このランサムウェア・グループが、2023年6月までに開発/配備したのは、企業組織で広く使用されている VMware ESXi 仮想マシンを標的とする Linux 暗号化ツールである。そして、Akira のオペレーターは侵害した組織の規模に応じて、20万〜数百万ドルの身代金を要求していることが、BleepingComputer が入手した交渉チャットにより明らかになった。
今回の共同勧告は、「2024年1月1日の時点において、このランサムウェア・グループは 250以上の組織に影響を与え、ランサムウェアの収益として約 $42M (USD) を要求している。Akira ランサムウェアは、2023年3月に登場して以来、北米/ヨーロッパ/オーストラリアなどの幅広い企業や、重要なインフラに影響を及ぼしている」と警告している。

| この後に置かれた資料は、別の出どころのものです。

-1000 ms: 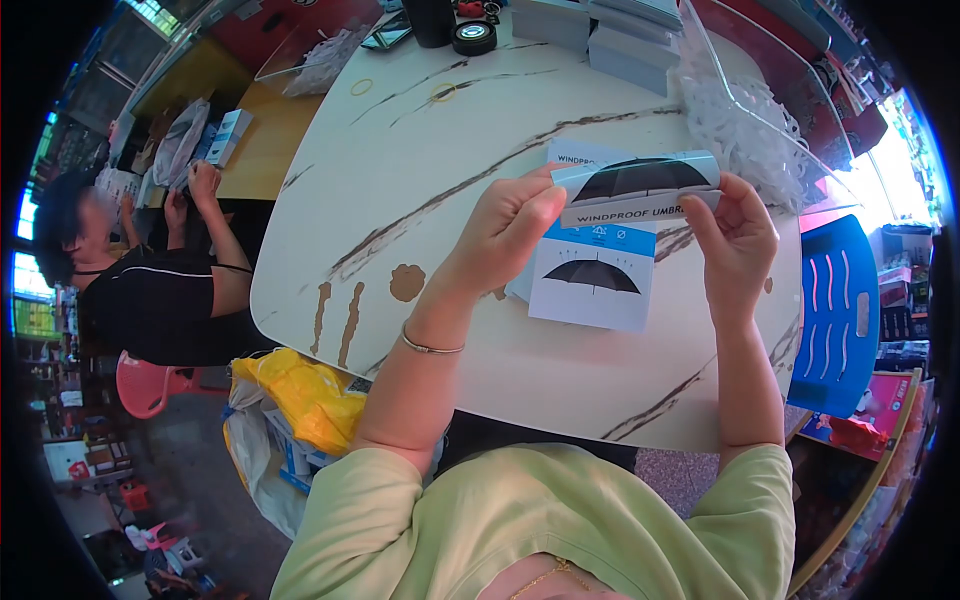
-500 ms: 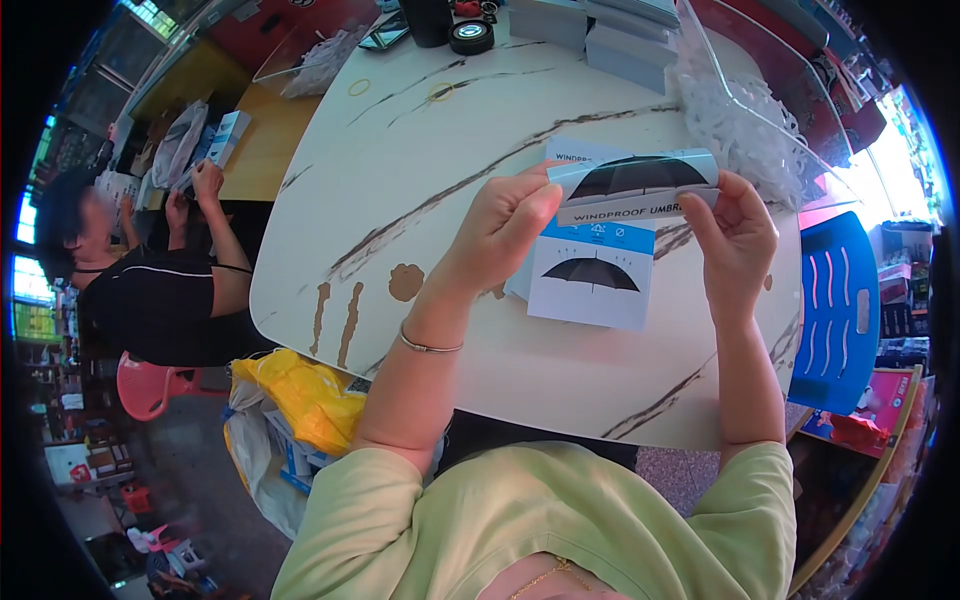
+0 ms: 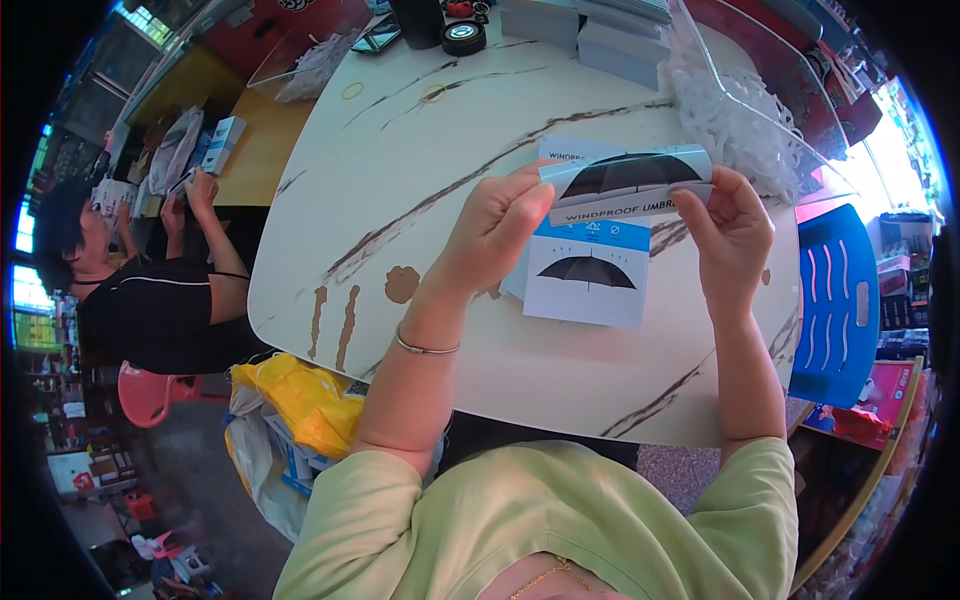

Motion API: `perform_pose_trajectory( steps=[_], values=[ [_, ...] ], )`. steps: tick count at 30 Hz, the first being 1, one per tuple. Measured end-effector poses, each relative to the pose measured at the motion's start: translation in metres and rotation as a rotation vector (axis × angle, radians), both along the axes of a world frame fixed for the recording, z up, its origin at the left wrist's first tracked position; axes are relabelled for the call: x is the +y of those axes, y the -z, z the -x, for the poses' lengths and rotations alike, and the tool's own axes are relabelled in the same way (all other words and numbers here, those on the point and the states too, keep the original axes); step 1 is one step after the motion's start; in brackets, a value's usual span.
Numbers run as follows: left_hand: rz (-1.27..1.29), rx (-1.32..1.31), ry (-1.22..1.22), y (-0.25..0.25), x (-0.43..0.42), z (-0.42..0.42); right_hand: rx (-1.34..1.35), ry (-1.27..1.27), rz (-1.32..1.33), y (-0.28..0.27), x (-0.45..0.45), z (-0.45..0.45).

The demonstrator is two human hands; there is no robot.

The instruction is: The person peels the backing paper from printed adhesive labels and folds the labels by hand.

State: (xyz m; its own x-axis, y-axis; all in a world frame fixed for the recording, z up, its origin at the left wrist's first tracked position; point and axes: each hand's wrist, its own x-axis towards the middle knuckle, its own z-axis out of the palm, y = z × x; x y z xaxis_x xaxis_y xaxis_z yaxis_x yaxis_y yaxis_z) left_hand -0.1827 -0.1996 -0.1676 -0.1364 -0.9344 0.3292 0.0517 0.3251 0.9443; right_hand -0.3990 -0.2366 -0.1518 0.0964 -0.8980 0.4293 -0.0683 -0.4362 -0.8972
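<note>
Between my two hands is a printed cardboard umbrella box, bent along its length, with a black umbrella picture and "WINDPROOF UMBRE..." lettering. My left hand grips its left end, thumb on the near side. At the right end, my right hand pinches it between thumb and fingers. Below the held box, more flat printed umbrella boxes lie stacked on the marble-patterned table. The held box covers part of that stack.
A clear bin of translucent plastic pieces stands at the right. White boxes, a dark cup and a round black tin are at the back. A co-worker sits at left. A yellow bag is beside the table.
My hands keep the same hold on the box, which looks slightly more tilted. The whole view has shifted a little. The co-worker's hands have moved slightly.
</note>
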Motion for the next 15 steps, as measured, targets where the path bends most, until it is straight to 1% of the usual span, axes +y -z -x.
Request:
perform_pose_trajectory(
  steps=[15],
  values=[
    [0.014,-0.005,-0.007,-0.0028,0.0009,0.0004,-0.012,-0.011,-0.005,0.0002,-0.0001,0.0002]
  ],
)
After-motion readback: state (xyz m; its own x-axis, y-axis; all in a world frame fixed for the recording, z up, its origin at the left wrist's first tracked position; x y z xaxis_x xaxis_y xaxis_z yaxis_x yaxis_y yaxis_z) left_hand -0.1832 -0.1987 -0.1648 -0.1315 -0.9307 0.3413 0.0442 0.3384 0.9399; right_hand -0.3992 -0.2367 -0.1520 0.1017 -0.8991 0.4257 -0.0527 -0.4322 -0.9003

最近では、2024年3月に発生した Nissan Oceania の 100,000 人に影響を与えたデータ漏洩と、スタンフォード大学での 27,000人の個人情報に影響を与える情報漏洩において、Akira はランサムウェア攻撃を行ったと主張している。さらに同グループは、2023年にダークウェブのリークサイトに 230以上の組織を追加している。

この勧告では、Akira の攻撃による影響とリスクを軽減するためのガイダンスも提供されている。
ネットワーク防御者に強く求められるのは、すでに悪用が確認されている脆弱性へのパッチを優先的に適用し、すべてのサービスに対して、さらには Web メール/VPN などの重要なシステムにリンクしているアカウントに対して、強力なパスワードと多要素認証 (MFA) を実施することである。
さらに、定期的にソフトウェアを最新版に更新してパッチを適用し、標準的なセキュリティ・プロトコルの不可欠な構成要素として、脆弱性評価に重点を置く必要がある。
また共同勧告では、2024年2月の FBI の調査中に特定された、Akira の IOC (indicators of compromise) や、TTPs (戦術/技術/手順) に関する情報も提供されている。
FBI/CISA/EC3/NCSC-NL がユーザー組織に対して推奨するのは、このランサムウェア・インシデントの発生可能性と影響を低減するために、CSA の “Mitigations” セクションにある事項の実施である。
Akira が登場して、すでに1年になるのですね。身代金の総額が $42 M といっても、それは請求額であり、売上額は別の数字になるはずです。このブログを Akira で検索すると分かりますが、けっこう Cisco が狙われているのですね。なかなか、手強いランサムウェア・ギャングへと成長してしまったようです。